Le dernier opus de Jan Martens, Voice Noise, a été rendu public à la Maison de la danse de Lyon où le chorégraphe est artiste associé.
Au départ, la question était pour lui de vérifier dans quelle mesure le son peut être genré, ainsi que le suggérait la Canadienne Anne Carson dans son article «The Gender of sound» publié en 1994 par la revue néerlandaise Thamyris. Autrement dit, de s’interroger sur le fait que la femme a été, depuis la nuit des temps, réduite au silence, à l’exception des Castafiore ou des prime donne – et des sirènes dont Carson n’apprécie pas le chant. Pour rompre le silence ou conjurer ce sort, Jan Martens et ses six co-créateurs-danseurs (quatre femmes et deux hommes), illustrent à leur façon treize titres chantés par des voix féminines.
À partir d’une centaine de chansons de son affection pouvant illustrer la question de l’inaudibilité de l’organe vocal féminin, toutes citées dans le beau programme de salle imprimé en noir et rose sur fond blanc, édité en anglais, avec liens par QR codes sur les traductions et des informations en français, Jan Martens a constitué une playlist réduite à treize. Ce qui n’est déjà pas si mal, ces airs, prolongés de silences et de bruits, étant susceptibles d’inspirer aux danseurs tableaux, saynètes ou routines chorégraphiques. Ces thèmes sont judicieusement agencés durant ce qui relève du récital dansé, indépendamment de leur date de création ou d’enregistrement.
Les chansons retenues sont : Prime Numbers (1984) par Cheri Knight, Mouthpiece (2000) par Erin Gee, Trio (2002) par Maja S.K. Ratkje, Ain’t It A Lonely Feeling (1975) par Camille Yarbrough, Safe (2023) par Debby Friday, Raag Des, Sakhi Mohan (1935) par Kesarbai Kerkar, No One’s Little Girl (1977) par The Raincoats, Sometimes I Feel Like a Motherless Child (1940) par Ruby Elzy, Not Be Alright (1988) par Mary Margaret O’Hara, Varisevalehti (2022) par Cucina Povera, Bella ciao sul femminicidio (2019) par le Coro delle Mondine di Porporana, Surge (2006) par Tanya Tagaq, Sol lucet (2023) par le Trio Mediæval / Marianne Reidarsdatter Eriksen.

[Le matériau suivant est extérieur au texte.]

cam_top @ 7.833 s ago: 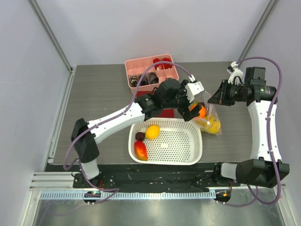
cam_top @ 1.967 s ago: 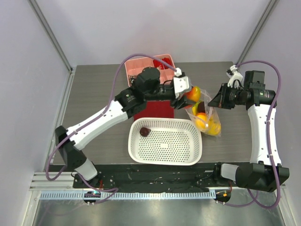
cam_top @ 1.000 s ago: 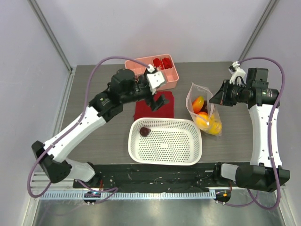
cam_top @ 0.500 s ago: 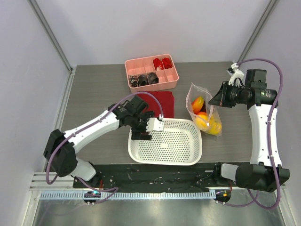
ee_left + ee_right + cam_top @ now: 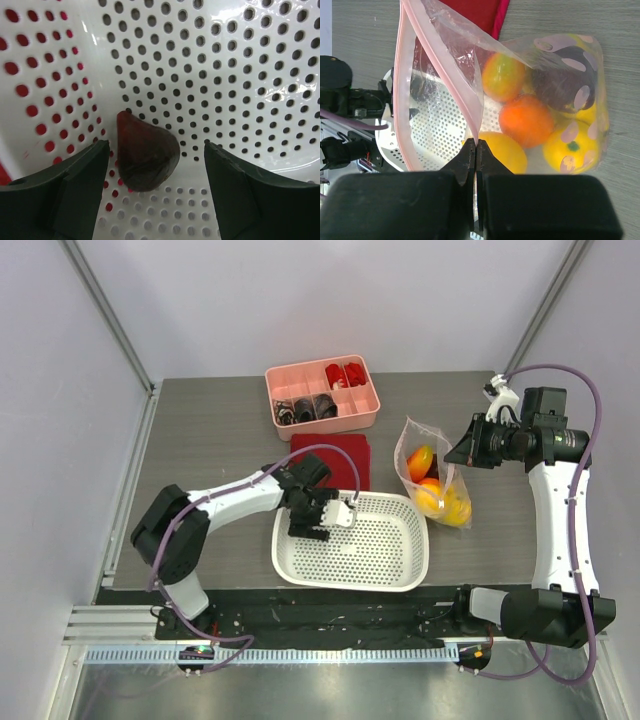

L’année du premier morceau, 1984, n’est pas anodine, qui fait non seulement référence au roman d’anticipation de George Orwell mais qui correspond aussi à celle de la naissance de Jan Martens… Le droit à la voix – ou, si l’on préfère, le droit à la parole des femmes – est revendiqué de par le monde au moins depuis que le chant existe. L’expression de variété internationale ou, si l’on veut, de chanson pop – pour ne pas dire populaire – est le répertoire ici privilégié. Du chant grégorien qui conclut le spectacle, on revient au chant sacré que certains veulent maintenant nous empêcher d’appeler negro spiritual, disons aux origines du gospel, à la musique soul, funk, à la plainte et complainte en tout genre, au chant revendicatif et révolutionnaire, à la musique de danse et à l’expérimental.
Jan Martens nous permet de découvrir des perles rares : une chansonnette répétitive de Cheri Knight, un poème phonétique d’Erin Gee, une impro bruitiste pour cartoon signée Maja S.K. Ratkje, une subtile ballade de Camille Yarbrough, un morceau électro de Debby Friday… Le show bénéficie non seulement d’une qualité sonore exceptionnelle qui permet de diffuser les tunes récents plein pot mais aussi de faire entendre, en sourdine, les evergreens des années 30-40, comme ceux gravés en 78 tours par Ruby Elzy et Kesarbai Kerkar. La mise en abyme scénographique permet aux six danseurs d’occuper par intermittence l’espace du grand plateau de la MAD et de passer du statut d’acteur à celui de spectateur.
La danse est, comme le chant italien Bella ciao, choral, à l’unisson mais permettant à chaque interprète de briller. À cet égard, la lumière est soignée, discrète, tamisée. Les costumes semblent agréables à porter et le sont à voir. Comme pour la musique des années 80, on pourrait qualifier le style chorégraphique de « world dance », quoique l’empreinte belge – tendance flamante – y soit prédominante. Idem pour les excellents interprètes, tous gabarits et styles confondus. Leur contribution et leur talent nous obligent à nommer ceux que nous avons pu apprécier et leurs remplaçants : Elisha Mercelina, Steven Michel, Courtney May Robertson, Mamadou Wagué, Loeka Willems, Sue-Yeon Youn et/ou Pierre Adrien Touret, Zora Westbroek.